Created attachment 850 [details]
I have an application that can have an arbitrary number of NewtCanvasAWT's, each with an associated Animator thread and GLWindow context. These contexts are all shared with a permanent "master" context that is created as a dummy GLAutoDrawable from createDummyAutoDrawable().
This system works very well in 2.3.2 even with many contexts. However, in 2.4.0 I am getting massive, intermittent hangs when the library tries to make each Animator's context current.
This change in behavior can be seen clearly in the TestSharedContextListNEWT2 junit test (at least in the case of my Windows 10 x64 platform).
The "TestSharedContextListNEWT2 - 2.X.X results.log" files show my results from the junit test in the corresponding build as well as my system info. It can be seen that 2.4.0 takes 4.135 sec to complete vs 2.773 sec for 2.2.3. Visually, the animation of the gears stutters in 2.4.0.
In the "TestSharedContextListNEWT2 - 2.X.X profiling.png" files, I extend the animation time of TestSharedContextListNEWT2 to gather some profiling information. It can be seen that 2.4.0 is spending about three times as long in the makeCurrent() logic as in 2.3.2.
I have not tested on platforms other than Windows x64. Please let me know if there is other information needed or other testing I can do.
This issue goes away when the number of contexts/Animators is reduced to one. Has something changed with the management of multiple contexts in 2.4.0? Possibly something that is resulting in more calls to makeCurrent(), or more inter-thread blocking while doing so?

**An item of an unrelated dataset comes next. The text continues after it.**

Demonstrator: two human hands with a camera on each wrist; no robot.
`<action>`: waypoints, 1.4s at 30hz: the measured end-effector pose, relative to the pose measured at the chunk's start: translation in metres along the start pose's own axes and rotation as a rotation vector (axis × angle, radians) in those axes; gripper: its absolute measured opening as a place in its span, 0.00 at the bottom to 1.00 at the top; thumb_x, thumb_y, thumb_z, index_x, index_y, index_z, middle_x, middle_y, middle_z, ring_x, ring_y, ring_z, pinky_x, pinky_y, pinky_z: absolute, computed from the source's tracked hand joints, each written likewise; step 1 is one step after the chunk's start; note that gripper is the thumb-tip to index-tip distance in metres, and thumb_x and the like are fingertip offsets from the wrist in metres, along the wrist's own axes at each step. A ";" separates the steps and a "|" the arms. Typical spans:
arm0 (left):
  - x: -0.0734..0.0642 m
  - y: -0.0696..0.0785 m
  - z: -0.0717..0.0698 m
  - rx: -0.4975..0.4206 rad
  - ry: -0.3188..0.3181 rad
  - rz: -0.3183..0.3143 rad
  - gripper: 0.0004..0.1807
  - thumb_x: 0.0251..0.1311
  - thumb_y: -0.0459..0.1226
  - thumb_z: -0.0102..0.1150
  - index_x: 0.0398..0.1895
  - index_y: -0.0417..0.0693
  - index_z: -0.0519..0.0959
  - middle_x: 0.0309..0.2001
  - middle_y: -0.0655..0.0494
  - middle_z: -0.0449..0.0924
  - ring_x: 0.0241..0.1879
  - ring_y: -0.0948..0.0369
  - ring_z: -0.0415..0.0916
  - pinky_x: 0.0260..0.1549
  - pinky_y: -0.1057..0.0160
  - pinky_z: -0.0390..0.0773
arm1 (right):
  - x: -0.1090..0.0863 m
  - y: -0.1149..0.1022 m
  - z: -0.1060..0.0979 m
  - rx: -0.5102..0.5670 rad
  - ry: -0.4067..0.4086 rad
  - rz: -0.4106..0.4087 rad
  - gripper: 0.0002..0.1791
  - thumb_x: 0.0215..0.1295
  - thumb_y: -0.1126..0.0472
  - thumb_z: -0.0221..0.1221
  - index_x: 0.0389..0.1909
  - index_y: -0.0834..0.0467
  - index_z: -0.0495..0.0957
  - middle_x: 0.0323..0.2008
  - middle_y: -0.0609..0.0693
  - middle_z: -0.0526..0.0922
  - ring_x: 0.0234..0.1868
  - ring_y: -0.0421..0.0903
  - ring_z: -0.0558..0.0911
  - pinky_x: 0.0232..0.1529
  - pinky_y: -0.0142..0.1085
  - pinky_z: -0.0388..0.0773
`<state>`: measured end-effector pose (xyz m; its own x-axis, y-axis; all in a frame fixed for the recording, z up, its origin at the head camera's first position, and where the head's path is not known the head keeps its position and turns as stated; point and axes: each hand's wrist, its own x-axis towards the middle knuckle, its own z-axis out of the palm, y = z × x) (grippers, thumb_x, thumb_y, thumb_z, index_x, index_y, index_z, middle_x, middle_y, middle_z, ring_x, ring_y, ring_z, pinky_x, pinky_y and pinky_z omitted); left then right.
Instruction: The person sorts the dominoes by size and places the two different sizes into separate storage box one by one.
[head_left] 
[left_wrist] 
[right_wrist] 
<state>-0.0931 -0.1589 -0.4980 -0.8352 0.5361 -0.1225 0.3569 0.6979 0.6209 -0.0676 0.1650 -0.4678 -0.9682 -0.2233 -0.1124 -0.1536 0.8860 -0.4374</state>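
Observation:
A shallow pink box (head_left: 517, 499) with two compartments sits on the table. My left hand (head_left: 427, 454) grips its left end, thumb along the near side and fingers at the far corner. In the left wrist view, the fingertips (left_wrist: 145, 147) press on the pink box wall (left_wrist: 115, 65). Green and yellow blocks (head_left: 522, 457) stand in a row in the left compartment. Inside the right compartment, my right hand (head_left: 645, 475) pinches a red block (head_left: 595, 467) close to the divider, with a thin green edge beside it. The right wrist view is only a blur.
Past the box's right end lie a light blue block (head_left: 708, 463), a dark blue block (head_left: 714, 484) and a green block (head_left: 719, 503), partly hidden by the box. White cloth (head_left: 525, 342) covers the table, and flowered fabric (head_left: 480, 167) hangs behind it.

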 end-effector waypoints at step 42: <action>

Created attachment 851 [details]
TestSharedContextListNEWT2 - 2.3.2 results.log
Created attachment 852 [details]
TestSharedContextListNEWT2 - 2.4.0 results.log
Created attachment 853 [details]
TestSharedContextListNEWT2 - 2.3.2 profiling.png
Created attachment 854 [details]
TestSharedContextListNEWT2 - 2.4.0 profiling.png
It would be fine if you could test several release candidates to help us to find approximately when the regression was introduced.
(In reply to Julien Gouesse from comment #5)
The regression occurs in gluegen commit 330dad069dee5a0cc0480cf5cd9052000004223a.
I have jogl built to commit 52cc68870604e406a7225d23f563ae035299dadc when testing this.
Are you really sure this commit causes this bug?
(In reply to Julien Gouesse from comment #8)
Yes. I was very surprised to. I have been looking more into it.
I can revert all of the changes to the previous commit except for build.xml and Platform.java and still have the regression. These two files were responsible for the gluegen-rt.dll -> gluegen_rt.dll change. This implies the .dll name change is itself causing the issue. I do not understand why.
To reiterate, it doesn't appear to have anything to do with these aspects of the commit:
- Recognize new Java9+ version string as of JEP 223
- Added 'JNI_OnLoad_gluegen_rt' to recognize statical linked JNI code
- Added JNI_VERSION_1_8 to jni/jni.h
I have further confirm that the .dll name is the issue.
I can build the latest version of gluegen and jogl with the single change of
private static final String libBaseName = "gluegen-rt";
in Platform.java (instead of "gluegen_rt"), and then manually rename the gluegen .dll that is produced by the build script from gluegen_rt.dll to gluegen-rt.dll. This fixes the issue.
I do not have enough experience with Java library loading to understand what is happening here. Maybe there are special considerations that occur when the .jar and .dll names match exactly?
I do not think it is JEP 223 related since I had the problem even when I removed JVM_JNI8.c, which I believe should prevent the static linking.
Is it still reproducible with Java 17?
I browsed through GLContext* changes, nothing much to see there.
Then you also claim in comment 7 - comment 10
that it seems to be a 'weird sideeffect' of some sorts?
Glad we have a long test history with our CI,
I do not see a performance regression here
Can you reproduce this w/ Java17 and
Please reopen for version 2.5.0 if persisting.